Islam, and those who truly follow its teachings, seek nothing contrary to the establishment of unity and harmony in the world. As the Second Caliph (ra) states, this verse clearly alludes to the fact that, ‘The whole human race is but one family’.

It’s a Qur’anic principle which was echoed by the Holy Prophet (sa) on the occasion of the farewell pilgrimage:

‘O ye men! Your God is One and your ancestor is one. An Arab possesses no superiority over a non-Arab, nor does a non-Arab over an Arab. A white is in no way superior to a red, nor, for that matter, a red to a white, but only to the extent to which he discharges his duty to God and man. The most honoured among you in the sight of God is the one who is most righteous’ 

Over the coming weeks, people from all over the world will get together with family, friends and even strangers, united by national pride as they cheer on their teams for what is regarded by many as the greatest tournament in the world. Sports truly does bring people together in fascinating ways, albeit momentarily. Islam seeks to permanently bring the world together on the simple basis of humanity, so that everyone may appreciate each other’s backgrounds and heritages and learn from one another, in order to appreciate the diversity of life on this earth.
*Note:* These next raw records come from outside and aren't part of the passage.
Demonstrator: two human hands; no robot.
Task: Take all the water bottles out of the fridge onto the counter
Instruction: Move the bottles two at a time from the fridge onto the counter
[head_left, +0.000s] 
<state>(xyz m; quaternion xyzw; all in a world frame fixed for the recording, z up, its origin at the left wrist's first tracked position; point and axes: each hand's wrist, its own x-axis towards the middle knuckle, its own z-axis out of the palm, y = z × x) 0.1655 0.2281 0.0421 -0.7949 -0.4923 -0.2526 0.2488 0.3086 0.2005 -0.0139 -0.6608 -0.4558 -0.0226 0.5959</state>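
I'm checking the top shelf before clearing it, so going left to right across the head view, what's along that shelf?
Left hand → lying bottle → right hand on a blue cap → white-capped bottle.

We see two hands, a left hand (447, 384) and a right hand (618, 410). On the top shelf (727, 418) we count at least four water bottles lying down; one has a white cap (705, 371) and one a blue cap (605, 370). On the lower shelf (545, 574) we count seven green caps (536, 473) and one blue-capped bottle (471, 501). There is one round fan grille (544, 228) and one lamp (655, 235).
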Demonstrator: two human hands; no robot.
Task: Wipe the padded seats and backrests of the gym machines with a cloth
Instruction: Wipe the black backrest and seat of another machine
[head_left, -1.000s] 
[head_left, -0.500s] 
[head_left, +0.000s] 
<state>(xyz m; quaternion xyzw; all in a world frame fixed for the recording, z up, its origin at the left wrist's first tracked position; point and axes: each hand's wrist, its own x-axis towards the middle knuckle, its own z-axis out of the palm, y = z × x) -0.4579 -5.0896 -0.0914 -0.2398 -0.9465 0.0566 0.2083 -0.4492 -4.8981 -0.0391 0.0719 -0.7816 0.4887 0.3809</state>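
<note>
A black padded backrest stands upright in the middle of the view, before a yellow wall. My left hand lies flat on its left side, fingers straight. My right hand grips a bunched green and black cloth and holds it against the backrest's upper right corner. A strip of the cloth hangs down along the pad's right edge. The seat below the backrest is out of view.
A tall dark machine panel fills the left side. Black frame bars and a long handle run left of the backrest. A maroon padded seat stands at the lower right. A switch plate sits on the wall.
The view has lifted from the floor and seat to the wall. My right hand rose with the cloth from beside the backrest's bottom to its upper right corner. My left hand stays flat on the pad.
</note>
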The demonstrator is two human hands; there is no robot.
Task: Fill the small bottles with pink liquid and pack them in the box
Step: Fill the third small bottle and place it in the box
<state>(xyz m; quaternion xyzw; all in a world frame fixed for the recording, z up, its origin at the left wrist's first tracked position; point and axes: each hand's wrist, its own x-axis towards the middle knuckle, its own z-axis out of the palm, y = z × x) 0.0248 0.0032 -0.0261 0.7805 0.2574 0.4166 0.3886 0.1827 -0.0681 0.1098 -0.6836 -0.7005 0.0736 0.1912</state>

This is an Islamic principle which is not only being expressed now on the world stage but is something which the world is constantly reminded of by Fifth Caliph and Worldwide Head of the Ahmadiyya Muslim Community.

On one occasion, whilst explaining Islam’s philosophy on equality leading to unity, the Fifth Caliph (aba) explained:

‘Islam proclaims that all people are born equal, no matter where they hail from or the colour of their skin. It teaches that no race is superior to another, nor are the people of any particular descent more gifted than others and that Allah is the Provider for all of mankind.  Whilst it is true that how far a person progresses in life is dependent upon his surroundings and his personal effort, the basic faculties granted to mankind remain the same and are not defined by geography or race.’

So, while it’s great that football is bringing the world together for the coming weeks, humanity should bring the world together for the coming eternity.

About the Author: Sarmad Naveed is an Imam of the Ahmadiyya Muslim Community who graduated from the Ahmadiyya Institute for Languages and Theology in Canada. He serves on the Editorial Board of The Review of Religions and coordinates the Facts from Fiction section. He has also appeared as a panelist and host of programmes on Muslim Television Ahmadiyya (MTA) such as ‘Ahmadiyyat: Roots to Branches.’